Затем они вместе прикинули: какой доход получит Кият-хан с каждого харвара соли, нефти, нефтакыла. Прибыток получился увесистый. Кият повеселел и тотчас послал нукеров в кочевья объявить всем, что милостью аллаха и справедливостью отменяет всякие пошлины, но соль к русским купцам, как и прежде, пойдет через его руки.
Ранней весной Герасимовы отправились к Атреку за рыбой. С ними Кият проводил Кейик-эдже с сыном. Жене наказал, чтобы и там не было пошлин, но скупать рыбу вдвое дешевле. Молча выслушала она наставления. Не о рыбе думала. Кейик без труда разгадала истинные намерения мужа: Тувак добилась своего, заставила хана, чтобы проводил неугодную ей сварливую старуху. Эта красавица станет ханшей всего острова, и никто ей не помешает ни в чем. Гордо держалась Кейик, только на корабле всплакнула.
Кият, проводив гостей и старшую жену, решил: «Пора взяться за Кеймира». Стал выискивать способ, как от него отделаться. Случай скоро подвернулся. Нукеры доложили, что пальван не везет соль в общую кучу, а сам для себя складывает — торговать с купцами без ведома Кията хочет.
Ночью к кибитке Кеймира подъехали всадники.
— Хов, пальван! — крикнул один, не слезая с лошади.
Кеймир тотчас вышел из кибитки.
— Пальван,— недовольно произнес старший нукер,— Кият приказал до утра прогнать тебя с острова. Мы приехали помочь тебе погрузить в киржим твои пожитки.
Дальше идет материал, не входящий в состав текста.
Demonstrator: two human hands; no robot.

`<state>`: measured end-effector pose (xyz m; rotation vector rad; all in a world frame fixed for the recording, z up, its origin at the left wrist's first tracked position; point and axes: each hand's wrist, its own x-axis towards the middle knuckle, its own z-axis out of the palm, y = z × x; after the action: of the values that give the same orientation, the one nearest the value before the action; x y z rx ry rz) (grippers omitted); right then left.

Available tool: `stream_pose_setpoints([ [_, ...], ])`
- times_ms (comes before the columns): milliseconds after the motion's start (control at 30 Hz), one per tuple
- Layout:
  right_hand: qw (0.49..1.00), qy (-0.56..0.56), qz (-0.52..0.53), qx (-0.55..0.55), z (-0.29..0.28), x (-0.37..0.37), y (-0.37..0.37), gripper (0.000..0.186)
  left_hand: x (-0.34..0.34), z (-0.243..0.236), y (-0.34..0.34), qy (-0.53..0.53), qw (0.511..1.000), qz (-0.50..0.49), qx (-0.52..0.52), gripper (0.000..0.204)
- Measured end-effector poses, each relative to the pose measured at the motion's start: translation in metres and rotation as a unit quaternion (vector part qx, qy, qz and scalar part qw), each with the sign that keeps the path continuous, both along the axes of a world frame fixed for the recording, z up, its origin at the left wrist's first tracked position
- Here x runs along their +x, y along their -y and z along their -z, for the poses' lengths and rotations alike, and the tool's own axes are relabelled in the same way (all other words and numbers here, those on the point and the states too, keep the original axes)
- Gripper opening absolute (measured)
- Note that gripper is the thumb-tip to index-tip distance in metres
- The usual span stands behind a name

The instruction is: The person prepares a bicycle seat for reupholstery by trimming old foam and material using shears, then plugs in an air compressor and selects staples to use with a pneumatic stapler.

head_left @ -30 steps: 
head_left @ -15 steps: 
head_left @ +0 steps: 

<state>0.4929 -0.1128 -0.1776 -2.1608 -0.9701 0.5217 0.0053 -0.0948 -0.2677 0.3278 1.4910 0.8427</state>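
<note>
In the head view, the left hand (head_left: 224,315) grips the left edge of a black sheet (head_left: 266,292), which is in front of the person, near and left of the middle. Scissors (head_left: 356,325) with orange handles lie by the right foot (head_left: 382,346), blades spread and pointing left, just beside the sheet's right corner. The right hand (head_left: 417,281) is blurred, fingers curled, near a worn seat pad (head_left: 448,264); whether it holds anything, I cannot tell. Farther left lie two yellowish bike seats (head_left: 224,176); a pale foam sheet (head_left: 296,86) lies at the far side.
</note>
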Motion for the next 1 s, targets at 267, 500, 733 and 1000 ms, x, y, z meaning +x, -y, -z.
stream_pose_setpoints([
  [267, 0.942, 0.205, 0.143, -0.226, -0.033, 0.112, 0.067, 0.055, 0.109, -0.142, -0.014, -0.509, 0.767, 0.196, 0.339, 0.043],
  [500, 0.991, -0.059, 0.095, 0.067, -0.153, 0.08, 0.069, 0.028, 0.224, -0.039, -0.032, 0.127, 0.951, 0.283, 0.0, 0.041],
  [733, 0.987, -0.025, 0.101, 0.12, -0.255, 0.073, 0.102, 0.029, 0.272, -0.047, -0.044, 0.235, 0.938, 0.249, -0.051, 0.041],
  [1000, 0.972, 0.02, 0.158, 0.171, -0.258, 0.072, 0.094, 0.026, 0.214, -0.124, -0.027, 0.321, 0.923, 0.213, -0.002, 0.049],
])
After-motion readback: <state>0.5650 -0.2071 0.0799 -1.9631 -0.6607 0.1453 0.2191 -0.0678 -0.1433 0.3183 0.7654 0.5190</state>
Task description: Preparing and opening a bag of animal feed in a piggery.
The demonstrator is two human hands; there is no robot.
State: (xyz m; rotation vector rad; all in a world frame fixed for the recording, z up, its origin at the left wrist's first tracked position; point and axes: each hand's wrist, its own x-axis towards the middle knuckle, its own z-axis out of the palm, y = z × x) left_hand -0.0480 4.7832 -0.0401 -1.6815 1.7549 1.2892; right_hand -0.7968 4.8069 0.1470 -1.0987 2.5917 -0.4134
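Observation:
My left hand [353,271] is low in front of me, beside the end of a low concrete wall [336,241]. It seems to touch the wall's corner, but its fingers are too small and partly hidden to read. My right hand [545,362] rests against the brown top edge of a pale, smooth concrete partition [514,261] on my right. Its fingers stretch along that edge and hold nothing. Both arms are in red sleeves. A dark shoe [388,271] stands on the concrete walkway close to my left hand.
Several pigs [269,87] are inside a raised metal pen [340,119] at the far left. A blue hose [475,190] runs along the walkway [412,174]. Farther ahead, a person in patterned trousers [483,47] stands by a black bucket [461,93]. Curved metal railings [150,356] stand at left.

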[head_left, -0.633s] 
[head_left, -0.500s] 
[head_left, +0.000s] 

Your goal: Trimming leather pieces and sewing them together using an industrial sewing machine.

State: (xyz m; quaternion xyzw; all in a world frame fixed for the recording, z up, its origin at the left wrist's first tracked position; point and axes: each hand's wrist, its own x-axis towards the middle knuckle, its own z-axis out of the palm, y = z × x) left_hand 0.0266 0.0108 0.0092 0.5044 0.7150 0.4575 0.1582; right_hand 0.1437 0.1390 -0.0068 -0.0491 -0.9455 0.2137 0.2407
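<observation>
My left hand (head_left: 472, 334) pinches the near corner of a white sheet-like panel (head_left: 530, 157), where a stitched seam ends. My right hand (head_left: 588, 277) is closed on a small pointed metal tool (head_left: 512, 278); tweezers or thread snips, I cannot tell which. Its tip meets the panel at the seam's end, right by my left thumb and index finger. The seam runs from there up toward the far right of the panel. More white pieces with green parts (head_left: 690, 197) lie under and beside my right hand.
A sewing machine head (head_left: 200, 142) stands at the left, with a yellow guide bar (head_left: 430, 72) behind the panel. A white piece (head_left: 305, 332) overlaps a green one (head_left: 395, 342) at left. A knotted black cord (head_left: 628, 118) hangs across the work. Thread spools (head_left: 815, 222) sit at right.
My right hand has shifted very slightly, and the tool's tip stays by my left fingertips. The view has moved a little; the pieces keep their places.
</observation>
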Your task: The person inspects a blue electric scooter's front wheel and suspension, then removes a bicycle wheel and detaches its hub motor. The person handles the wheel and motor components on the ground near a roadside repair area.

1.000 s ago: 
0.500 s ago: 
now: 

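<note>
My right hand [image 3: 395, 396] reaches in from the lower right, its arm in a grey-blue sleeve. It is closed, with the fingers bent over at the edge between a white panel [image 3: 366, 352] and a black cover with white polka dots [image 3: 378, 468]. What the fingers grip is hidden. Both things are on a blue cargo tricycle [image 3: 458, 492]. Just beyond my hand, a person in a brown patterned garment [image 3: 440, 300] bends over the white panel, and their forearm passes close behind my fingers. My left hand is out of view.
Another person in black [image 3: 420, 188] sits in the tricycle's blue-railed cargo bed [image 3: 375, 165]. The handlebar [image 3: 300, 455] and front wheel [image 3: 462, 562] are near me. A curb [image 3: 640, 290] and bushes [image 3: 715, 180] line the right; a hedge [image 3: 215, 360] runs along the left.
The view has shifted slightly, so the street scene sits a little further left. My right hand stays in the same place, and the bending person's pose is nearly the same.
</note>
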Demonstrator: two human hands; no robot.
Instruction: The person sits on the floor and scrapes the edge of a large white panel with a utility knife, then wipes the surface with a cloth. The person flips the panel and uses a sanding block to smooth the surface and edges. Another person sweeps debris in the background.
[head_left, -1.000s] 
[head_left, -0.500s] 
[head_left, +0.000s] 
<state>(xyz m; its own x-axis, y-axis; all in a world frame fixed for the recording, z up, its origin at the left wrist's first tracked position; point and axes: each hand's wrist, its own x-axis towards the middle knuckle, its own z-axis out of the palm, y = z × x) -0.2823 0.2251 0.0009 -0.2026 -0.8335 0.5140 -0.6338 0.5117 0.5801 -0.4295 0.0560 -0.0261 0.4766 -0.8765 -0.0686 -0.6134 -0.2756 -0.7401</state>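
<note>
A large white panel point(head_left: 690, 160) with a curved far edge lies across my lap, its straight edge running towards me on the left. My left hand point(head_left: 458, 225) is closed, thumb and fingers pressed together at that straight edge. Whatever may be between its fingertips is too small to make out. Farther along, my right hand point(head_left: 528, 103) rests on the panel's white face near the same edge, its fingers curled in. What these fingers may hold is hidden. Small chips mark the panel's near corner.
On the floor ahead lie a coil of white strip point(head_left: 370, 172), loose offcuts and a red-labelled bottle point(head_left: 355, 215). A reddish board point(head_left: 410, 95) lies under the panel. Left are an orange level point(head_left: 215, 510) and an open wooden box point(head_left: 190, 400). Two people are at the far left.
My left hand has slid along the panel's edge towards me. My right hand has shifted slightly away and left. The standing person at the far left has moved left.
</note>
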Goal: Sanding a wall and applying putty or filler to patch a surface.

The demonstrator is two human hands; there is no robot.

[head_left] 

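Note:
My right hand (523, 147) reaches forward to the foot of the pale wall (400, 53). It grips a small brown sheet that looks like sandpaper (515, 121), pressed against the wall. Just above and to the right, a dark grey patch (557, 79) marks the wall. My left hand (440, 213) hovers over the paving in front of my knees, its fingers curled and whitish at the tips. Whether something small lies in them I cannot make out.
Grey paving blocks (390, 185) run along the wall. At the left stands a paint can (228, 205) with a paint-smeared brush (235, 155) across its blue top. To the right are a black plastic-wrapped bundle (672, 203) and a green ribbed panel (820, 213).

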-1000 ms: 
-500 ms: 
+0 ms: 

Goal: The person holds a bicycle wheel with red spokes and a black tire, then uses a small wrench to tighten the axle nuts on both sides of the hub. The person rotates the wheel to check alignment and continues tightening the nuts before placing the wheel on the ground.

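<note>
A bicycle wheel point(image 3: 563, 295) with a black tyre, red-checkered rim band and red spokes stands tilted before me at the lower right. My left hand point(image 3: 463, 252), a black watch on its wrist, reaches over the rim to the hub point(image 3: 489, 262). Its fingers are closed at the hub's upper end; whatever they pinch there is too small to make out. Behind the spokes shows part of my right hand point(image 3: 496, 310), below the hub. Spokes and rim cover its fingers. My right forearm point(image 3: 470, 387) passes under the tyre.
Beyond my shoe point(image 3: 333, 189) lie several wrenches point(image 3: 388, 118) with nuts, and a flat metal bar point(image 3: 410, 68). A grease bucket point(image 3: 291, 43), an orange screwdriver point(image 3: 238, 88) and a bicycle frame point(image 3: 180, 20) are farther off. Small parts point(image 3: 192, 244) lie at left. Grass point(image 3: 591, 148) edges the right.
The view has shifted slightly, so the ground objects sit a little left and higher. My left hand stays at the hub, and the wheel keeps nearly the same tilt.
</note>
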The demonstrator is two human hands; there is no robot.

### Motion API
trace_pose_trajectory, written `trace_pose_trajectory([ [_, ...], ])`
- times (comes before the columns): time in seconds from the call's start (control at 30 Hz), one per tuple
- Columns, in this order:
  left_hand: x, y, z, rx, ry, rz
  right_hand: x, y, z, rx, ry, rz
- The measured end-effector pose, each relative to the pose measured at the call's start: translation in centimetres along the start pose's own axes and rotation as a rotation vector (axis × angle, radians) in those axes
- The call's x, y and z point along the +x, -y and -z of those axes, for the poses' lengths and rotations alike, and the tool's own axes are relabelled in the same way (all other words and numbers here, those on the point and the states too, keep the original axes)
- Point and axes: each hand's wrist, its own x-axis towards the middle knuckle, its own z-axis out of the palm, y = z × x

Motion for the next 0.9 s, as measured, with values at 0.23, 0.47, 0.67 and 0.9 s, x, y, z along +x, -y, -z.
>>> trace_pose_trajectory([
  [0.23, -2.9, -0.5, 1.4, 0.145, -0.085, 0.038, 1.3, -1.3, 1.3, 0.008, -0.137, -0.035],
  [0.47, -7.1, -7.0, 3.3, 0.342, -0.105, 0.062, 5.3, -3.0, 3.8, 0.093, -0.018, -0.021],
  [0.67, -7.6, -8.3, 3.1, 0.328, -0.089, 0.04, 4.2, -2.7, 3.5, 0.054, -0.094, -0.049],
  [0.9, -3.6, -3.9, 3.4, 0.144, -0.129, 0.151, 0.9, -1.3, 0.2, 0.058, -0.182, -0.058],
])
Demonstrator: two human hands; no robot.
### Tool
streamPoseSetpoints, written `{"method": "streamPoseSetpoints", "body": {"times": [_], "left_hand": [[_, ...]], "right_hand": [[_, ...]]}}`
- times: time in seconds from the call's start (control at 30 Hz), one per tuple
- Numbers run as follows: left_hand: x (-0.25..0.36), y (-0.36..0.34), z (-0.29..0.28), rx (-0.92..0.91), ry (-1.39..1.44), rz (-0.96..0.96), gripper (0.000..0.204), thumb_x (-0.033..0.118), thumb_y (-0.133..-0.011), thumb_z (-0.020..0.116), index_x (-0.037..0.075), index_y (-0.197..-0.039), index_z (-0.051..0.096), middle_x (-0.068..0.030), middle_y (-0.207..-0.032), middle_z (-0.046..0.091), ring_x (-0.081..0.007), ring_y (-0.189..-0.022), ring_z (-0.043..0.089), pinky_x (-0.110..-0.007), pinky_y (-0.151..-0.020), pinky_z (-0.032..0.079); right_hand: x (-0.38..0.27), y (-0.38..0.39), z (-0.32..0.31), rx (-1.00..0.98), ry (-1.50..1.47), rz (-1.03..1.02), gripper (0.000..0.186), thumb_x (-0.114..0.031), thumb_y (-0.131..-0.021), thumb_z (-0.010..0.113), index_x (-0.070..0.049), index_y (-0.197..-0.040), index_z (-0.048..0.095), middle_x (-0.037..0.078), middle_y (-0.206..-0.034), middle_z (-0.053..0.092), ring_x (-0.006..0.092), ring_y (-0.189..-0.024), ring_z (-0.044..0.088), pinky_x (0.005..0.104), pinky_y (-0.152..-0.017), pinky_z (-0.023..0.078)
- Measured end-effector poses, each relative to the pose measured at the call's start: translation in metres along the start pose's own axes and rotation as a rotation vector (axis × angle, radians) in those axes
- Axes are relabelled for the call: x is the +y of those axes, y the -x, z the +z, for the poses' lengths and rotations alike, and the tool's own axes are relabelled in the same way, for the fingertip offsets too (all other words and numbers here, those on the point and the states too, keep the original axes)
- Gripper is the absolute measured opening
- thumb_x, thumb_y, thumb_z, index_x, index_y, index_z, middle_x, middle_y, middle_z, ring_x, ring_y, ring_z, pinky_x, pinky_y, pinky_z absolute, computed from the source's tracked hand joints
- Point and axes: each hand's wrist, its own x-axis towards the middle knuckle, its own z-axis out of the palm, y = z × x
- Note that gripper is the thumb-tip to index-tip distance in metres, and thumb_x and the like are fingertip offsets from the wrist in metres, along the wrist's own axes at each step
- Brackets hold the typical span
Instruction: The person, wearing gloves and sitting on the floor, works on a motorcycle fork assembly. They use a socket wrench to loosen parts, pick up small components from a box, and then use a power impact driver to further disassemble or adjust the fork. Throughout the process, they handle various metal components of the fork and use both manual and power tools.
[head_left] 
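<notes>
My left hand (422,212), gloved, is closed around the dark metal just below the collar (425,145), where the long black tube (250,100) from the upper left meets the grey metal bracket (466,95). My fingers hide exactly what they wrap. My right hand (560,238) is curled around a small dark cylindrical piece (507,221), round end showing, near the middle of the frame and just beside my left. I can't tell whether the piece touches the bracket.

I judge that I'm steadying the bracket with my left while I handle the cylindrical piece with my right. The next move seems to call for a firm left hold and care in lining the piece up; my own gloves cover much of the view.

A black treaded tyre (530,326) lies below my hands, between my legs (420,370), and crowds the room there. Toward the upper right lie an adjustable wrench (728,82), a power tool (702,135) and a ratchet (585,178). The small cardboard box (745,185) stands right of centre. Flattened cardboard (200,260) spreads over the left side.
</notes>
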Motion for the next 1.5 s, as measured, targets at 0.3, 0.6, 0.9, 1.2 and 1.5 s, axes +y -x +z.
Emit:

— Ловко он придумал,— невесело засмеялся Кеймир.— Поезжайте и скажите ему, что такого не дождется. На этой земле родился мой отец.
— Пальван, мы не можем возвращаться, не выполнив приказа.
— Придется вам на этот раз нарушить приказ,— уже со злобой отозвался Кеймир.
Тогда старший нукер крикнул, чтобы приступали к делу, и двадцать человек, соскочив с лошадей, принялись разбирать кибитку. Пальвану, чтобы не сопротивлялся, скрутили руки, евнуху — тоже. Подбежавший было на помощь Курбан был встречен плетями. Ему исполосовали спину, порвали халат.
Был уже рассвет, когда нагруженный скарбом киржим Кеймира отчалил от берега. В носовой части, обнявшись, в страхе сидели Бостан-эдже и Лейла с сыном. Черный Джейран стоял у паруса. Кеймир, стиснув зубы, смотрел на берег, где угрожающе покрикивали нукеры. Кеймир держал под уздцы коня, думал, куда же податься? Тихое на рассвете море казалось полем, засеянным зеленой травой; впору паси на нем коня и разбивай свои кибитки — никто не помешает,
Кеймир повел киржим в открытое море. «Не может быть, чтобы в Бахр-э-Хазаре не нашлось для меня сухого места!» — с насмешкой и вызовом к своей горькой судьбе подумал он. Стиснув зубы, пальван погрозил кулаком стоявшим на берегу конникам.